• Seminars in oncology · Apr 2005

    Amifostine in chemoradiation therapy for non-small cell lung cancer: review of experience and design of a phase II trial assessing subcutaneous and intravenous bolus administration.

    • Maria Werner-Wasik, Corey Langer, and Benjamin Movsas.
    • Department of Radiation Oncology, Kimmel Cancer Center, Jefferson Medical College, Thomas Jefferson University Hospital, 111 South 11th Street, Bodine Center, Philadelphia, PA 19107, USA. maria.werner-wasik@mail.tju.edu
    • Semin. Oncol. 2005 Apr 1; 32 (2 Suppl 3): S105-8.

    AbstractEsophagitis is a major complication of chemoradiation therapy in patients with non-small cell lung cancer, producing significant morbidity and resulting in treatment interruptions.

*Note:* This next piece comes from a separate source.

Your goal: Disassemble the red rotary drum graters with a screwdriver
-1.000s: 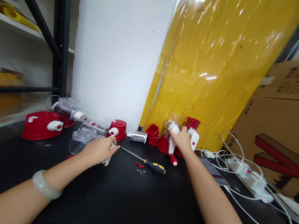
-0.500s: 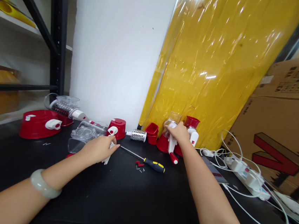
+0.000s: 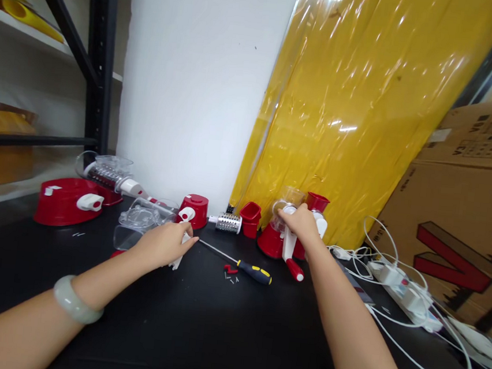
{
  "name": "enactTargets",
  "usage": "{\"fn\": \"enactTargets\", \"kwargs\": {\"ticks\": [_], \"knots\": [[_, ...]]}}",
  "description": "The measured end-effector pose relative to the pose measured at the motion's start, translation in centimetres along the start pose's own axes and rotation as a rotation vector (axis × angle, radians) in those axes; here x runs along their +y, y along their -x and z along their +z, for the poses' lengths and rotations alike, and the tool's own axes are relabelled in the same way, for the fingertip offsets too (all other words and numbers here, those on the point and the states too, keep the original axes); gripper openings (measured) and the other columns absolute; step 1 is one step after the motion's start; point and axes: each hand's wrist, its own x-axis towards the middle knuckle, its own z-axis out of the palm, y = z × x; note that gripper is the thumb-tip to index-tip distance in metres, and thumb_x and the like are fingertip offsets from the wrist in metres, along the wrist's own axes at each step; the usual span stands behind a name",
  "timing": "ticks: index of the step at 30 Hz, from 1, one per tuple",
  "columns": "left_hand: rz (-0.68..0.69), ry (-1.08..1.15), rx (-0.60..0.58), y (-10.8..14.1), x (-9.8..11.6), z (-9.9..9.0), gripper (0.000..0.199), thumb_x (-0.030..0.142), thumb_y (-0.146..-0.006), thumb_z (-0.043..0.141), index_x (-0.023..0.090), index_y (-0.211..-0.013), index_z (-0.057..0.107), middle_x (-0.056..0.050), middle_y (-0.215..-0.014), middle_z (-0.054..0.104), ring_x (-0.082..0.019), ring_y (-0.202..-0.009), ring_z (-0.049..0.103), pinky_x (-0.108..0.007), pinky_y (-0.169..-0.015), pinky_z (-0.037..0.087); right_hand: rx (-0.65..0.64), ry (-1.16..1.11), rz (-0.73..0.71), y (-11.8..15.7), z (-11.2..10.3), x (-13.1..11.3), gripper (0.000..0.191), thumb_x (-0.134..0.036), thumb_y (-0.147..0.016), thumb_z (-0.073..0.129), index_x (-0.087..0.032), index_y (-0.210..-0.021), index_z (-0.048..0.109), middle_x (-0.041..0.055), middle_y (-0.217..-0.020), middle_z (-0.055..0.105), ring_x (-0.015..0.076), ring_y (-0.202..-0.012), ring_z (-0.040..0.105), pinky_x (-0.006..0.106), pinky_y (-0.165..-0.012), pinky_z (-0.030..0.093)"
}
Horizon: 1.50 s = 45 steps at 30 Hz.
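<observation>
My right hand [image 3: 301,222] is closed around the white hub of a rotary grater [image 3: 270,240] with a red base, clear hopper and red-tipped white crank. My left hand [image 3: 168,242] rests low at the left with its fingers closed on a white plastic part [image 3: 177,259], mostly hidden under the palm. Close to those fingertips lies the shaft tip of a screwdriver [image 3: 255,272] with a dark and yellow handle. Small red pieces [image 3: 230,270] and several screws [image 3: 231,280] lie beside it. A second white and red grater [image 3: 317,200] stands partly hidden behind my right hand.
At the left are a red grater base [image 3: 65,202], a clear housing [image 3: 135,226] and a grater lying on its side [image 3: 110,174]. A smaller red base [image 3: 194,210], a metal grating drum [image 3: 228,222] and red cups [image 3: 250,218] line the back. White cables and a power strip [image 3: 413,299] lie right.
The rotary grater has come slightly toward me and to the right with my right hand, its crank swinging the same way. My left hand keeps its place.
</observation>
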Motion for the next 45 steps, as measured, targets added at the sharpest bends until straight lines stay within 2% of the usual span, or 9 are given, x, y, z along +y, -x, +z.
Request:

Amifostine at different doses and schedules has been found to reduce frequency or severity of esophagitis in this setting. In the Radiation Therapy Oncology Group 98-01 trial in non-small cell lung cancer patients receiving chemoradiation therapy, amifostine given intravenously four times weekly did not significantly reduce the frequency of grade 3 or 4 esophagitis; however, a significant reduction in severity over time was observed in patient swallowing diaries. The potential benefits of amifostine may have been obscured by inability to provide full amifostine doses due to toxicity associated with infusion, scheduling of doses, and inadequate follow-up to monitor severity of esophagitis over time. These issues are to be addressed in a randomized phase II trial of amifostine given subcutaneously or via intravenous bolus in non-small cell lung cancer patients undergoing chemoradiation treatment.